La decisión fue inconmensurablemente difícil. Se resolvió en las afueras de Galilea. En un camino polvoriento le comuniqué lo que debía hacer. Lo hice después de besarlo en la frente. Antes que se largara a llorar en reprobación. Lo satisfizo el hecho de saber que una vez apresado, se desataría una fuerza divina que expulsaría a los romanos de tierra santa. Fue una mentira necesaria que me clavó hondo en la sien una espina de dolor.
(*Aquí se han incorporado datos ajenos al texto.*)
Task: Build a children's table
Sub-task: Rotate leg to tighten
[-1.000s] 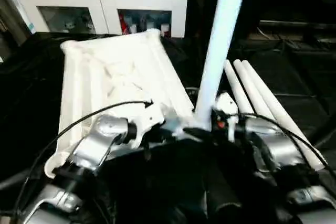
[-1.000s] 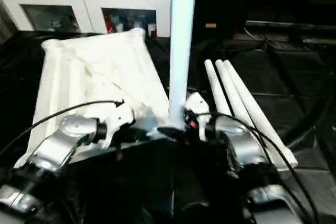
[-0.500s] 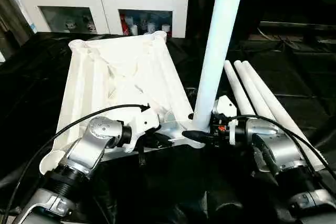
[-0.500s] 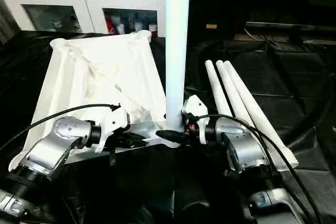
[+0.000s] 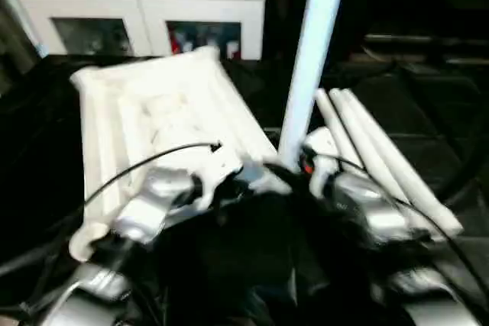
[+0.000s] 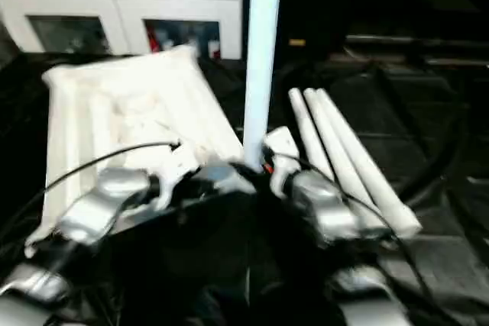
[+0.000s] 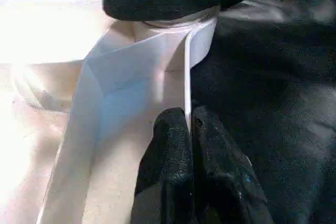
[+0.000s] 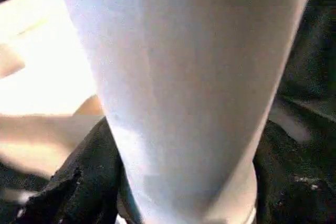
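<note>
- While the white table top (image 5: 153, 112) lies ribbed underside up on the black-draped work surface (image 5: 428, 112), in front of a white glass-door cabinet (image 5: 145, 5), one tube leg (image 5: 309, 74) stands upright at its near right corner socket (image 7: 173, 40), so assembly looks barely begun.
- Three spare legs (image 5: 382, 158) lie side by side on the cloth just right of the top, not yet fitted.
- Reaching in from the right, the right gripper (image 8: 184, 182) wraps its black fingers (image 8: 79, 182) around the foot of the standing leg.
- From the left, the left gripper (image 7: 189, 129) pinches the top's thin edge wall (image 7: 186, 77) beside that socket, fingers nearly together, steadying it.
</note>
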### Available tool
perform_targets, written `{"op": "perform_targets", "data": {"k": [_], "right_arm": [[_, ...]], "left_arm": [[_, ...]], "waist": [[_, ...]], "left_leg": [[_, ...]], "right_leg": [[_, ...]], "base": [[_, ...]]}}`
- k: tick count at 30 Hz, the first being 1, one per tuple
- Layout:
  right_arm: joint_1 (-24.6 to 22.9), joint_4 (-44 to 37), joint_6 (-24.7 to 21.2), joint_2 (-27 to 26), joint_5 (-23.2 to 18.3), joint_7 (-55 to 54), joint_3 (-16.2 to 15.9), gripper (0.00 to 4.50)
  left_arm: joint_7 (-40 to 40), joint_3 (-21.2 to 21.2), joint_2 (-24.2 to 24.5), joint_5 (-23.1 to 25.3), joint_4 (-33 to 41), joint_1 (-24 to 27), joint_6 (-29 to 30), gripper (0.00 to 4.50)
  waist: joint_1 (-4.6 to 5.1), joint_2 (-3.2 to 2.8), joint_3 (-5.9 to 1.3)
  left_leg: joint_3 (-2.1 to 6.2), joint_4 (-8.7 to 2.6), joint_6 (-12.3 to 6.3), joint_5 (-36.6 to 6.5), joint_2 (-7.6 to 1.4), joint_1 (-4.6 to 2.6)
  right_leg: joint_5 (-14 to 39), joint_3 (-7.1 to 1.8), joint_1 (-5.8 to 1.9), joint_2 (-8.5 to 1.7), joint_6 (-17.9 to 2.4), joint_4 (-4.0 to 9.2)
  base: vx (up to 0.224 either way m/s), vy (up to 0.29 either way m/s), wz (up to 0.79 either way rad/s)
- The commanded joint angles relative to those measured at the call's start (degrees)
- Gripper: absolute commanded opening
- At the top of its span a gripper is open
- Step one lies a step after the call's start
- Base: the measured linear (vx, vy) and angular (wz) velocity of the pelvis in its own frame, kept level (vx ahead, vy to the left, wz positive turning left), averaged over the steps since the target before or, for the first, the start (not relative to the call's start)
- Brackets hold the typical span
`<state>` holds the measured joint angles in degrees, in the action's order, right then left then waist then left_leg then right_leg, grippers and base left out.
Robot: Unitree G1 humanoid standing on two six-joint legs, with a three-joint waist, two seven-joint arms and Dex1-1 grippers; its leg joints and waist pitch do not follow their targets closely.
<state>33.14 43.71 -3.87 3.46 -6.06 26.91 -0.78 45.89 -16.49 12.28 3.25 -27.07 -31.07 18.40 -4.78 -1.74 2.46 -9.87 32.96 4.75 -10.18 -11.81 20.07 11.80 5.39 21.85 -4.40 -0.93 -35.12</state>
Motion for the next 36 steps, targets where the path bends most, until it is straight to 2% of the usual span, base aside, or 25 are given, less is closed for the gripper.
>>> {"op": "perform_targets", "data": {"k": [1,5,7,11,12,13,17,18,21,24,26,31,36], "right_arm": [[0.31,5.67,-0.24,-4.64,1.95,-2.75,-3.28,2.69],[1.53,8.27,2.54,-7.08,2.71,-2.88,-3.63,2.69],[1.6,8.29,2.78,-7.32,1.54,-1.07,-2.79,3.25],[1.14,6.54,2.81,-5.35,0.54,4.19,-2.84,3.47],[0.69,5.36,3.24,-3.75,1.14,7.43,-3.95,3.74],[0.52,4.91,3.24,-3.19,1.27,8.64,-4.33,3.84],[-1.4,0.68,3.1,2.29,1.57,18.43,-7.24,3.84],[-1.49,0.47,3.0,2.58,1.55,18.9,-7.34,3.84],[-2.33,-1.78,2.56,5.2,0.83,23.65,-7.61,3.84],[-3.36,-4.9,1.31,8.2,-0.15,29.13,-7.83,3.84],[-3.83,-6.48,0.52,9.62,-0.76,31.87,-7.9,3.84],[-4.85,-9.79,-1.05,12.9,-0.56,36.31,-9.21,3.32],[-5.4,-11.26,-2.35,13.18,-0.91,37.72,-9.72,2.89]], "left_arm": [[-3.43,0.23,-3.61,-0.63,-0.38,-2.89,-0.94,0.0],[-3.29,-0.03,-5.03,-0.79,-0.51,-3.4,-1.56,0.0],[-2.57,-0.24,-4.91,-0.94,-0.22,-3.08,-1.99,0.0],[0.85,-1.16,-3.19,-1.51,1.44,-1.35,-3.06,0.0],[3.08,-1.4,-2.26,-1.99,2.5,-0.36,-3.78,0.0],[3.77,-1.46,-1.96,-2.16,2.89,-0.04,-3.86,0.0],[8.34,-2.28,0.53,-2.93,5.32,1.57,-4.64,0.0],[8.56,-2.29,0.65,-2.99,5.43,1.64,-4.63,0.0],[11.24,-2.45,1.98,-3.57,6.36,2.3,-5.19,0.0],[14.64,-2.66,4.06,-4.13,7.82,3.34,-5.73,0.0],[16.65,-2.63,5.26,-4.62,8.72,4.09,-6.04,0.0],[20.8,-2.71,8.7,-5.13,10.11,5.66,-6.18,0.0],[21.23,-2.38,9.35,-5.42,10.26,6.09,-6.43,0.0]], "waist": [[0.02,0.21,-2.77],[-0.05,0.21,-2.9],[-0.11,0.1,-2.93],[-0.05,0.14,-2.99],[-0.07,-0.21,-2.97],[-0.03,0.03,-3.05],[-0.24,0.05,-3.25],[-0.31,0.02,-3.34],[-0.44,-0.08,-3.44],[-0.67,0.0,-3.49],[-0.76,0.12,-3.39],[-0.72,0.07,-3.18],[-0.72,0.25,-3.27]], "left_leg": [[0.63,-3.97,0.03,-16.23,-1.2,-0.35],[0.59,-4.01,-0.63,-15.48,-1.37,-0.12],[0.52,-4.01,-1.03,-14.82,-1.38,-0.02],[0.51,-4.03,-1.81,-13.97,-1.41,0.28],[0.53,-4.03,-1.8,-14.21,-1.4,0.24],[0.49,-3.95,-2.04,-14.2,-1.48,0.28],[0.39,-3.74,-2.9,-12.02,-1.5,0.3],[0.39,-3.65,-3.35,-11.09,-1.56,0.46],[0.29,-3.51,-4.07,-9.63,-1.69,0.34],[0.24,-3.36,-4.79,-9.24,-1.77,0.5],[0.23,-3.39,-4.92,-9.52,-1.71,0.5],[0.23,-3.6,-4.12,-11.14,-1.77,0.36],[0.25,-3.57,-3.65,-10.51,-1.74,0.38]], "right_leg": [[24.01,-3.05,-1.72,-4.38,-7.14,6.22],[19.52,-3.16,-1.85,-4.34,-8.39,5.73],[17.56,-3.22,-1.94,-4.23,-8.97,5.5],[15.54,-3.21,-2.26,-4.26,-9.68,5.24],[15.85,-3.15,-2.22,-4.22,-9.65,5.28],[15.15,-3.19,-2.36,-4.26,-9.77,5.29],[11.36,-3.2,-2.51,-4.1,-10.91,4.86],[9.51,-3.17,-2.61,-4.06,-11.41,4.58],[6.26,-3.17,-2.5,-4.01,-12.71,4.23],[4.75,-3.09,-2.68,-3.93,-13.25,3.99],[5.49,-3.05,-2.75,-3.93,-13.11,4.08],[9.9,-3.08,-2.45,-3.97,-12.22,4.55],[9.75,-3.15,-2.47,-4.02,-12.17,4.43]], "base": [[0.0,0.0,0.0],[0.0,0.0,0.0],[0.0,0.0,0.0],[0.0,0.0,0.0],[0.0,0.0,0.0],[0.0,0.0,0.0],[0.0,0.0,0.0],[0.0,0.0,0.0],[0.0,0.0,0.0],[0.0,0.0,0.0],[0.0,0.0,0.0],[0.0,0.0,0.0],[0.0,0.0,0.0]]}}
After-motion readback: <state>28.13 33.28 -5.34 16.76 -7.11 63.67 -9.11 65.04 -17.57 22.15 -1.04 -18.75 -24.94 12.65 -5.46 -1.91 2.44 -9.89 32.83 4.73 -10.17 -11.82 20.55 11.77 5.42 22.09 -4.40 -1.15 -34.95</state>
Él se dedicaba minuciosamente a la contabilidad de la empresa y era el más radical del grupo; de los judíos que queríamos modificar el espíritu de nuestro credo para llegar a los gentiles. Queríamos generar una dosis de esperanza universal que el judaísmo oficial no lograba. Para ello necesitábamos de los romanos. Ellos serían el vehículo de nuestra fé. Yo sería la víctima y él un traidor confeso.
Para que el plan fuera perfecto, como el Señor, no todos los seguidores debían estar al tanto. Sólo sabían María de Madalá, la del pelo trenzado y Pedro el bueno. El resto de los apóstoles desconocía.
En caminatas de jornadas agotadoras multiplicaba los peces, hacía ver al ciego, salvaba a las adúlteras y la gente nos seguía y me nombraba. Fanáticos y penitentes aportaban metálicos que él manejaba como nadie.
En la última cena lavó mis pies con ahínco. Mojó su pan en mi comida. Y en todo momento supo que era el mesías salvador. Cuando le recordé que debía delatarme, cuando me delató, cuando me besó con un beso que no hacía falta, cuando recibió las treinta monedas de rigor.
María de Madalá quiso distraerlo pero le fue imposible evitar que me viera colgado de la cruz inerte y recién ahí se dio cuenta que su nombre iba a quedar marcado para siempre. Desesperado se anudó a la noche, al árbol y a la soga. Ambos quedamos colgados de la madera, uno cabeza arriba, el otro hacia abajo. Yo cumplí con el mandato del Señor, él cumplió el mío.

Ya soy el Dios de todos los hombres y todo lo observo. Ha pasado mucha agua por el río de la humanidad. A pesar de haberlo salvado y glorificarlo en el cielo no me ha perdonado, aun. Siempre le dije que la fé no es para impacientes. Pronto su nombre será lavado y honrado por todos, falta poco para ello.